═════ Supplied records
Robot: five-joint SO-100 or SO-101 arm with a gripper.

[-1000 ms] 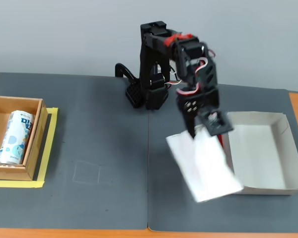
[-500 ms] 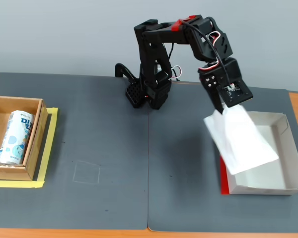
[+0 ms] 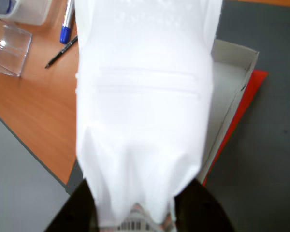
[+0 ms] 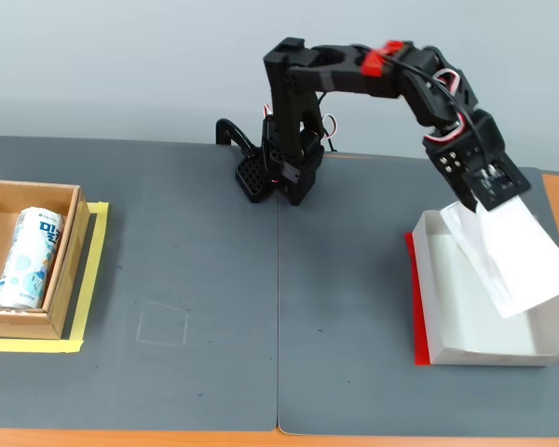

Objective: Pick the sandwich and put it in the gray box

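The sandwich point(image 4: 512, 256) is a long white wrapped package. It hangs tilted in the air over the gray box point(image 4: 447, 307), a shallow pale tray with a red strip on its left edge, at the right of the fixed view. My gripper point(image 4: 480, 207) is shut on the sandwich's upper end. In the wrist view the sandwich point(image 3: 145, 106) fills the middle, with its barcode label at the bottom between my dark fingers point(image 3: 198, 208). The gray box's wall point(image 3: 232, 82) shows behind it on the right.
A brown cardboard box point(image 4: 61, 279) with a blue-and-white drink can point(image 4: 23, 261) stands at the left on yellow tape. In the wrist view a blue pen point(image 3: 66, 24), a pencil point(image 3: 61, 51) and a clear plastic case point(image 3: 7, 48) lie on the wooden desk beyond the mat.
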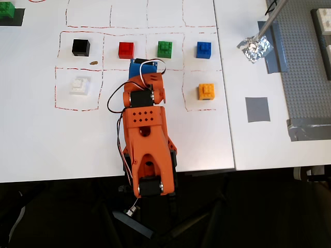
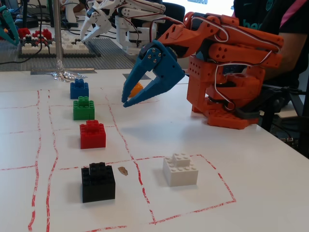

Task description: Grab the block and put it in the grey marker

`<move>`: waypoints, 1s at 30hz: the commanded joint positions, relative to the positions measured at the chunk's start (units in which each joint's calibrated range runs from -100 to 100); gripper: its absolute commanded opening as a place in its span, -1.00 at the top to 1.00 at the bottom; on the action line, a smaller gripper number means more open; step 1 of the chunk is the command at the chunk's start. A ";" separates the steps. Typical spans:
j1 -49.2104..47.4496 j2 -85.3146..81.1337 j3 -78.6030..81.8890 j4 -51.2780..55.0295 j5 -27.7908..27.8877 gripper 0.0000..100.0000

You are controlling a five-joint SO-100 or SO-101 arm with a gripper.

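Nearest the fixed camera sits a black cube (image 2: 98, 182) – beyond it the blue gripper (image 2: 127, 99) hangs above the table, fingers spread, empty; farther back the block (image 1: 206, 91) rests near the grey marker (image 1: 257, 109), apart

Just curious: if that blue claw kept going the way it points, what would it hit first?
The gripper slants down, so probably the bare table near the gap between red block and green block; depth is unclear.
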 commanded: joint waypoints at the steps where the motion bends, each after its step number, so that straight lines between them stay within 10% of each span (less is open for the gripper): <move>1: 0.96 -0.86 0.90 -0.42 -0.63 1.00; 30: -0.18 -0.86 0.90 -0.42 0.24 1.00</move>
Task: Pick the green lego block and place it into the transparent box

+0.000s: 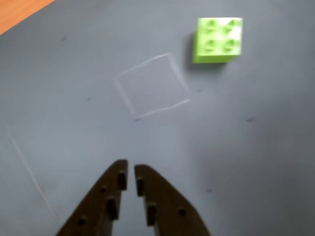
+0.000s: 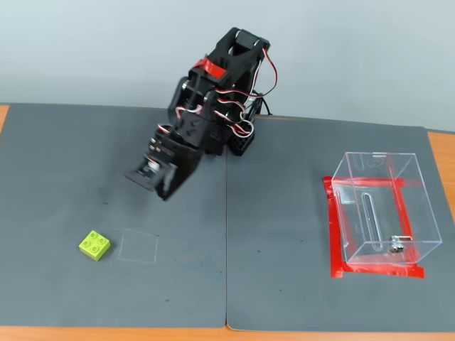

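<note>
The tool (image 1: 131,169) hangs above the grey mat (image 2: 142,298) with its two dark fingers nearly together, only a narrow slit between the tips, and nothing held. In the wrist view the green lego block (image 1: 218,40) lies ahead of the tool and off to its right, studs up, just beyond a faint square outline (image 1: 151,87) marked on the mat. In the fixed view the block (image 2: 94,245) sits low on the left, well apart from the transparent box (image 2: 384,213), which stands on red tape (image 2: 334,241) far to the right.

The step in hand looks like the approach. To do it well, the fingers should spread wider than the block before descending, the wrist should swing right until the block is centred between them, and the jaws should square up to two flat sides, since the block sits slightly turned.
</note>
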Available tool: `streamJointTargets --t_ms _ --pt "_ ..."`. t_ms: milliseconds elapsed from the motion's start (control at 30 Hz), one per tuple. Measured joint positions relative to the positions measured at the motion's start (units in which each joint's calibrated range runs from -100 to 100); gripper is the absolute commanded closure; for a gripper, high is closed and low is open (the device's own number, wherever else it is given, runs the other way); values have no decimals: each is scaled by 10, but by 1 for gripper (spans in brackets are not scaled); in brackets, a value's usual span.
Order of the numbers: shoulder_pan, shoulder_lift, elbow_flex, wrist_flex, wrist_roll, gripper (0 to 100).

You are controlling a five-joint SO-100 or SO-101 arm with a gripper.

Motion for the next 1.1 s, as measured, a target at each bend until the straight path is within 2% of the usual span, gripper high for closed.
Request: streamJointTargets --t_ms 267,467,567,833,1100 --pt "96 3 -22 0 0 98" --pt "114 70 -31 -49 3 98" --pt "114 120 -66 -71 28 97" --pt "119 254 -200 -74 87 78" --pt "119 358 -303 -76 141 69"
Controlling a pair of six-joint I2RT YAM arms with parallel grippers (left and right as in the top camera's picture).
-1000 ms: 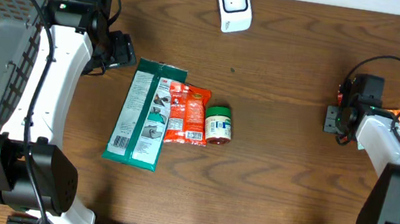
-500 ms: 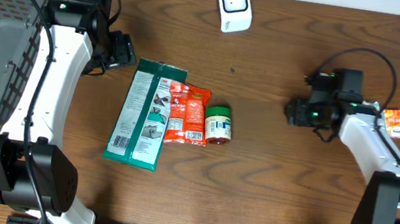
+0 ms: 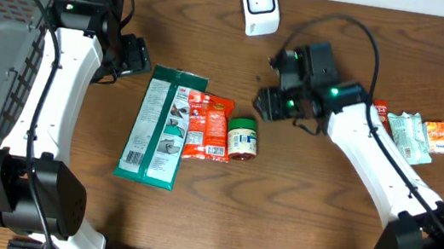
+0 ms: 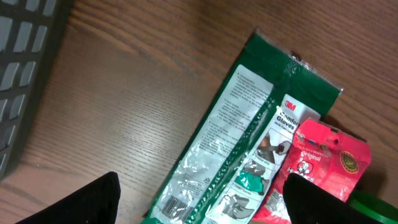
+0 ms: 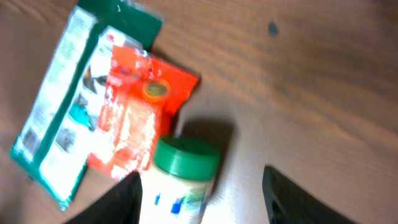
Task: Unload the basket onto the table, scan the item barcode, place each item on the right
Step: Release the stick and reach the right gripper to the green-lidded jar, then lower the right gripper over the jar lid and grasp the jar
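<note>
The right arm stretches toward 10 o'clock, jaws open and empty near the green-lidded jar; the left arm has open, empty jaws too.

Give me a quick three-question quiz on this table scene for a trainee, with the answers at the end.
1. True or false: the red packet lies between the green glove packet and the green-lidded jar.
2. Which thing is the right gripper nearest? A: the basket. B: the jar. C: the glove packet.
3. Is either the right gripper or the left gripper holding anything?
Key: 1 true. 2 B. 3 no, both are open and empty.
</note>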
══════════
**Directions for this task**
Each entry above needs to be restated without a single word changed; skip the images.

**Response to the exercise**
Robot: five-joint SO-100 or SO-101 arm with a gripper.

[-1000 ms] 
[-500 ms] 
[+0 ms] 
[+0 ms] 

Objective: Pick the sandwich and put it in the gray box

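The sandwich point(image 4: 512, 256) is a long white wrapped package. It hangs tilted in the air over the gray box point(image 4: 447, 307), a shallow pale tray with a red strip on its left edge, at the right of the fixed view. My gripper point(image 4: 480, 207) is shut on the sandwich's upper end. In the wrist view the sandwich point(image 3: 145, 106) fills the middle, with its barcode label at the bottom between my dark fingers point(image 3: 198, 208). The gray box's wall point(image 3: 232, 82) shows behind it on the right.
A brown cardboard box point(image 4: 61, 279) with a blue-and-white drink can point(image 4: 23, 261) stands at the left on yellow tape. In the wrist view a blue pen point(image 3: 66, 24), a pencil point(image 3: 61, 51) and a clear plastic case point(image 3: 7, 48) lie on the wooden desk beyond the mat.
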
Task description: Grab the block and put it in the grey marker

`<move>`: waypoints, 1s at 30hz: the commanded joint positions, relative to the positions measured at the chunk's start (units in which each joint's calibrated range runs from -100 to 100); gripper: its absolute commanded opening as a place in its span, -1.00 at the top to 1.00 at the bottom; on the action line, a smaller gripper number means more open; step 1 of the chunk is the command at the chunk's start. A ";" separates the steps. Typical spans:
j1 -49.2104..47.4496 j2 -85.3146..81.1337 j3 -78.6030..81.8890 j4 -51.2780..55.0295 j5 -27.7908..27.8877 gripper 0.0000..100.0000

You are controlling a five-joint SO-100 or SO-101 arm with a gripper.

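Nearest the fixed camera sits a black cube (image 2: 98, 182) – beyond it the blue gripper (image 2: 127, 99) hangs above the table, fingers spread, empty; farther back the block (image 1: 206, 91) rests near the grey marker (image 1: 257, 109), apart

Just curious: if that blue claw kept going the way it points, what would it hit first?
The gripper slants down, so probably the bare table near the gap between red block and green block; depth is unclear.
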 commanded: joint waypoints at the steps where the motion bends, each after its step number, so that straight lines between them stay within 10% of each span (less is open for the gripper): <move>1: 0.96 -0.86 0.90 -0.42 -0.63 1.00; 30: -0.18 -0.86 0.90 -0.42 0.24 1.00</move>
Task: Pick the green lego block and place it into the transparent box

+0.000s: 
+0.000s: 

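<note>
The tool (image 1: 131,169) hangs above the grey mat (image 2: 142,298) with its two dark fingers nearly together, only a narrow slit between the tips, and nothing held. In the wrist view the green lego block (image 1: 218,40) lies ahead of the tool and off to its right, studs up, just beyond a faint square outline (image 1: 151,87) marked on the mat. In the fixed view the block (image 2: 94,245) sits low on the left, well apart from the transparent box (image 2: 384,213), which stands on red tape (image 2: 334,241) far to the right.

The step in hand looks like the approach. To do it well, the fingers should spread wider than the block before descending, the wrist should swing right until the block is centred between them, and the jaws should square up to two flat sides, since the block sits slightly turned.
</note>
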Available tool: `streamJointTargets --t_ms _ --pt "_ ..."`. t_ms: milliseconds elapsed from the motion's start (control at 30 Hz), one per tuple. Measured joint positions relative to the positions measured at the motion's start (units in which each joint's calibrated range runs from -100 to 100); gripper is the absolute commanded closure; for a gripper, high is closed and low is open (the device's own number, wherever else it is given, runs the other way); values have no decimals: each is scaled by 10, but by 1 for gripper (spans in brackets are not scaled); in brackets, a value's usual span.
Order of the numbers: shoulder_pan, shoulder_lift, elbow_flex, wrist_flex, wrist_roll, gripper (0 to 100).

You are controlling a five-joint SO-100 or SO-101 arm with a gripper.

Motion for the next 1.1 s, as measured, a target at each bend until the straight path is within 2% of the usual span, gripper high for closed.
Request: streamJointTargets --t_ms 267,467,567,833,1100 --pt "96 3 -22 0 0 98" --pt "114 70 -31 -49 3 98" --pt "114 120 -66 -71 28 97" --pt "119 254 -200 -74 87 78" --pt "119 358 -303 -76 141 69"
Controlling a pair of six-joint I2RT YAM arms with parallel grippers (left and right as in the top camera's picture).
-1000 ms: 
-500 ms: 
+0 ms: 
+0 ms: 
+0 ms: 
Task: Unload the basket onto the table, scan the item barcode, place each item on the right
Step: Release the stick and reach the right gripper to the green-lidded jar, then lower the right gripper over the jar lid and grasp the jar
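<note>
The right arm stretches toward 10 o'clock, jaws open and empty near the green-lidded jar; the left arm has open, empty jaws too.

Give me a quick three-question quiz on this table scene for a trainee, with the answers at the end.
1. True or false: the red packet lies between the green glove packet and the green-lidded jar.
2. Which thing is the right gripper nearest? A: the basket. B: the jar. C: the glove packet.
3. Is either the right gripper or the left gripper holding anything?
Key: 1 true. 2 B. 3 no, both are open and empty.
</note>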

No additional answer is expected.